* _WHAT IS REQUIRED_: Every line of the records that holds the word "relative" should be copied.

** PROVIDED DATA follows **

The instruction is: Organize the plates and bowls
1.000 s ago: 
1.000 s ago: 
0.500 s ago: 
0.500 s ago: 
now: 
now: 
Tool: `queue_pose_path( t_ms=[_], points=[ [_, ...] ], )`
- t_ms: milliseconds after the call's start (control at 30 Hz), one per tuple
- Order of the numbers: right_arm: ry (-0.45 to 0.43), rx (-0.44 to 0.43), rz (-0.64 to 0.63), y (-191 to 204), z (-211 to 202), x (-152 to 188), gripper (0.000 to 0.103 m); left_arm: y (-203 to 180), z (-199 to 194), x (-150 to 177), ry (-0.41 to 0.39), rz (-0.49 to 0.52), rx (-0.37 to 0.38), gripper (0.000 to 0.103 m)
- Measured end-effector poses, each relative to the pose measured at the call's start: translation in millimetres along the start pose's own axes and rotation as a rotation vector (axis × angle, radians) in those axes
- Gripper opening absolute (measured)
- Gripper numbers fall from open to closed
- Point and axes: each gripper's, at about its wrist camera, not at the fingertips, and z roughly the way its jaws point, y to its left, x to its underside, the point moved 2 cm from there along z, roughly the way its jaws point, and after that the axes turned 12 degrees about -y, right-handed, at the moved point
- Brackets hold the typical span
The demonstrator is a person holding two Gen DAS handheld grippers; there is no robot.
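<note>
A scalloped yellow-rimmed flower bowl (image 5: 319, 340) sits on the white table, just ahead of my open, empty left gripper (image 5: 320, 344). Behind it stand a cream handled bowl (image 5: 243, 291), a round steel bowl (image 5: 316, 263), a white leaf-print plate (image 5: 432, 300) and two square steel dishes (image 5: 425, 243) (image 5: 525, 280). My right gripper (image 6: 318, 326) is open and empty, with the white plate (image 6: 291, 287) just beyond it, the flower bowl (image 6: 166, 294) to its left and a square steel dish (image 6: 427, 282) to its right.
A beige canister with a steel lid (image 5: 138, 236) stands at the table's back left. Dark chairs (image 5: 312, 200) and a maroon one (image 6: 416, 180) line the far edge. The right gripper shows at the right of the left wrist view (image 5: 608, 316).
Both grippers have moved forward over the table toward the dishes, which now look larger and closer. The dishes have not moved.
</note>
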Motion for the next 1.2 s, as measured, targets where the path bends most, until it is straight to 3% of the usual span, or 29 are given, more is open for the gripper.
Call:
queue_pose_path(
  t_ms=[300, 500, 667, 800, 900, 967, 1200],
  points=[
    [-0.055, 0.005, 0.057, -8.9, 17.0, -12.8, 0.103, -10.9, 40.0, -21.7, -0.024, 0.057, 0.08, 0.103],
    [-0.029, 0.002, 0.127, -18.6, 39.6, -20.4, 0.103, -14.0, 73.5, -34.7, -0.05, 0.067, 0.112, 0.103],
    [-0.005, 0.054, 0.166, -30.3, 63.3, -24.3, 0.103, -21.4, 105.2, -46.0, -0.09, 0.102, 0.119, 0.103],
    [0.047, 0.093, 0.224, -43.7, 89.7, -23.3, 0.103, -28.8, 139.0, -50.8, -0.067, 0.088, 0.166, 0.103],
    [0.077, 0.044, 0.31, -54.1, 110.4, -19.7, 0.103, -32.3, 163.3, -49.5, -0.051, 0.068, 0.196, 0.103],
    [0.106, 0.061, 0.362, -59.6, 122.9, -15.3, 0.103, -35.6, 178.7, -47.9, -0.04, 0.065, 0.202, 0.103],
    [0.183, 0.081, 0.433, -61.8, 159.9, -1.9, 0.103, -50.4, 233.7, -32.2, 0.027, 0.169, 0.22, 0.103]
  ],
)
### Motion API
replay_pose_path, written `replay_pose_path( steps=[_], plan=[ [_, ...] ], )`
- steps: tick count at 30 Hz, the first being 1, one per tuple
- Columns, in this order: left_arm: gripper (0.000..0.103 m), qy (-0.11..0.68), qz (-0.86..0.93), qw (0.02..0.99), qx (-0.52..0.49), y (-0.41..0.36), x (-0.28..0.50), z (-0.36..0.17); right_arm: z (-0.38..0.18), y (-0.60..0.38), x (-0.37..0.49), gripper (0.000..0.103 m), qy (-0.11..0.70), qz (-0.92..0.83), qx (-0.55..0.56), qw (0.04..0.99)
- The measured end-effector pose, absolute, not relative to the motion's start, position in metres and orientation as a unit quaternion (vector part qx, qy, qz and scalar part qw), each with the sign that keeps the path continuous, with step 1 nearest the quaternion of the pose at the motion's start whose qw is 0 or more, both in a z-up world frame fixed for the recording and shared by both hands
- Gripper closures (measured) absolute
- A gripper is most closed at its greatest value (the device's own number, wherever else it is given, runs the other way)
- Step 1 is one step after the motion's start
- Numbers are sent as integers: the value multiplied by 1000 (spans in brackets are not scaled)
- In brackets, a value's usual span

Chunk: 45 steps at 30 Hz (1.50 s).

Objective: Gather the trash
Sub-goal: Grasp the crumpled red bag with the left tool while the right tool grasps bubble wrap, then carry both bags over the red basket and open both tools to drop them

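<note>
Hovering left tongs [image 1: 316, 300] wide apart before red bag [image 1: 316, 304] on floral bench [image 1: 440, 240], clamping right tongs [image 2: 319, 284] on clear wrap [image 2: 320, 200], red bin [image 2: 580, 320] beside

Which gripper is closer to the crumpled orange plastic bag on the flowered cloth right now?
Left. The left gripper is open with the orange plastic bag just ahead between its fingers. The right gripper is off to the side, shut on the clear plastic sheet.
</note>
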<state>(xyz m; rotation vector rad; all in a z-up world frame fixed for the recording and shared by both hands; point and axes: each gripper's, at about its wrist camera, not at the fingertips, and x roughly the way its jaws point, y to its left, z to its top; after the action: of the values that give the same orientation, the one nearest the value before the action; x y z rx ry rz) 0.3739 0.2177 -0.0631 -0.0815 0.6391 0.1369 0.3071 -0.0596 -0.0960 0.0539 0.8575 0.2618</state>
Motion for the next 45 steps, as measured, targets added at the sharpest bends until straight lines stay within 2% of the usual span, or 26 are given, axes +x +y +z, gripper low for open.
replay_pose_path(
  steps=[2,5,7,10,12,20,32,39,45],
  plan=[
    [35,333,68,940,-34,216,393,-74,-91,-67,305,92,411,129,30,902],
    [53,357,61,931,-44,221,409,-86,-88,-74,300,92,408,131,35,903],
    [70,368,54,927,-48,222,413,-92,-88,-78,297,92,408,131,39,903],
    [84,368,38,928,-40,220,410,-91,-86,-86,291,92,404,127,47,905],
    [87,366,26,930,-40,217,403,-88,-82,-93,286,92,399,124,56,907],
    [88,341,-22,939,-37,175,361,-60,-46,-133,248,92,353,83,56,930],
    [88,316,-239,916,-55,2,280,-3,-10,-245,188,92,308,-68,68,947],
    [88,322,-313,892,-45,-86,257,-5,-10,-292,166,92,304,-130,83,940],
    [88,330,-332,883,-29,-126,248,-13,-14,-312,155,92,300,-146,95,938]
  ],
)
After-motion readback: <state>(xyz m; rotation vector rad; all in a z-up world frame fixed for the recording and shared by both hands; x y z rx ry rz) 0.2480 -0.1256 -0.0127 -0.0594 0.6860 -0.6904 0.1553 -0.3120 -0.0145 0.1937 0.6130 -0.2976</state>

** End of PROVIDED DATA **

* _EXERCISE RESPONSE_:
- Measured end-effector poses, each relative to the pose measured at the call's start: translation in millimetres along the start pose's own axes and rotation as a rotation vector (axis × angle, radians) in those axes
- The measured end-effector pose, absolute, not relative to the motion's start, position in metres and orientation as a unit quaternion (vector part qx, qy, qz and scalar part qw), each with the sign that keeps the path continuous, with step 1 nearest the quaternion of the pose at the motion's start whose qw is 0 or more, both in a z-up world frame fixed for the recording and shared by both hands

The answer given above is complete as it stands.